Breach Notifications: You have the right to receive prompt notifications if a breach occurs that may have compromised the security or privacy of your information.

Restricting Disclosures of Self Pay Items to Health Care Plans: You have the right to restrict the disclosure of your health care information to health or insurance companies for the purposes of payment for your services. You must identify the treatments or services provided and the dates that those services were rendered when you are making the request to apply this restriction. You or a representative of your choosing must pay out-of-pocket for your services in full. Where you do not pay for services in full, Provider has the right to revoke this particular restriction. This right cannot be applied where services have already been transmitted to the health or insurance plan providers.

PROVIDER DUTIES

Law requires that Provider maintain the privacy of your health information, and must provide you and a representative of your choosing this Privacy Policy that lists Provider’s duties and privacy practices.

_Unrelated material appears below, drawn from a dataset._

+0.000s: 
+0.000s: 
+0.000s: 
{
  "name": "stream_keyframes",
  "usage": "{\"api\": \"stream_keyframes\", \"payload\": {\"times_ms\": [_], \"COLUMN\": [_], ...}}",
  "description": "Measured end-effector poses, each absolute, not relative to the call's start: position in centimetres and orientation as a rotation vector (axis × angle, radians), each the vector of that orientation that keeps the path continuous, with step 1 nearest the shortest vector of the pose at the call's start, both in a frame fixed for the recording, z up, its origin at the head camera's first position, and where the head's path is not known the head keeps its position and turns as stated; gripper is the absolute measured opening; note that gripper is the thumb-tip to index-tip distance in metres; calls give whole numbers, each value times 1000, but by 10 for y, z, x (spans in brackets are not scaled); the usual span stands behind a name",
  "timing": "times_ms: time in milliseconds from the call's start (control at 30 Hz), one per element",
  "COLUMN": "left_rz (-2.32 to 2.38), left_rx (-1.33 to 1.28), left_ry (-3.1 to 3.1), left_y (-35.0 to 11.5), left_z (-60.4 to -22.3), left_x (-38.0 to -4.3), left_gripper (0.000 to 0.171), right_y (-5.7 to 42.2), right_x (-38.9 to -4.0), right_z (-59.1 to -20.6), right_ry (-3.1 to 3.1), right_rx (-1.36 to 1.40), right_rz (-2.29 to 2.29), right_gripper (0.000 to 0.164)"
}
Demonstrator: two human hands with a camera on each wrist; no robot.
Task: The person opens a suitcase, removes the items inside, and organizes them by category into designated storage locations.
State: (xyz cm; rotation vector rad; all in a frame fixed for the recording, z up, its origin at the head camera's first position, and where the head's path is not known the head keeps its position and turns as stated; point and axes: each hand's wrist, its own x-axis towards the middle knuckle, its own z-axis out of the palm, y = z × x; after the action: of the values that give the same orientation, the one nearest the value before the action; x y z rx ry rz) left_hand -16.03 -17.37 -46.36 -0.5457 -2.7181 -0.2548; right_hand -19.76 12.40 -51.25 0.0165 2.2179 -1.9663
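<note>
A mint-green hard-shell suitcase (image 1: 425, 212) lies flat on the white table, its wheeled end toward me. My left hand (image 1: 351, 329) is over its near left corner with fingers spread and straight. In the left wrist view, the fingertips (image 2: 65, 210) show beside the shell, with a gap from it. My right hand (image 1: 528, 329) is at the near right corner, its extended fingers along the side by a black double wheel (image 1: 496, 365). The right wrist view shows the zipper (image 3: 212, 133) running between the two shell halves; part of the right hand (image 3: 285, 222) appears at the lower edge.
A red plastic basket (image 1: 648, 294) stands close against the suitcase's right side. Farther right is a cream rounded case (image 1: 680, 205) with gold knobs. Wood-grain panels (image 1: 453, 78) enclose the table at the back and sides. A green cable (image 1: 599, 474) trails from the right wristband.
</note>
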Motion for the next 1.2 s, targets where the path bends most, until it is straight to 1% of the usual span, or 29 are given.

Provider is required by law to abide by the terms and conditions of this Privacy Policy as it may be amended occasionally. Provider reserves the right to change these terms and conditions of this Privacy Policy and to make the new Privacy Policy provisions effective for all health information it maintains. If Provider makes a material change to this Notice, Provider will provide a copy of the revised version of the Privacy Policy to you or a representative of your choosing. You or your representative have the right to express complaints to Provider and to the Secretary of Health and Human Services if you or your representative have reason to believe that your rights to privacy have been violated in any way. Provider encourages you to express any and all concerns regarding the privacy of your health information. You will never be retaliated against in any way for filing a complaint.

CONTACT US WITH QUESTIONS

Provider has appointed Office Manager, Jennifer Tracy, as the contact person for all issues regarding the privacy of your health information and your rights under the Federal privacy standards. You may contact Jennifer at 410 Security Blvd. Green Bay, WI 54313 or call (920) 662-1440 for all requests, rights, complaints and questions about this notice.

THIS PRIVACY POLICY IS EFFECTIVE

Signed by The Center for Dental Excellence on 3.28.17.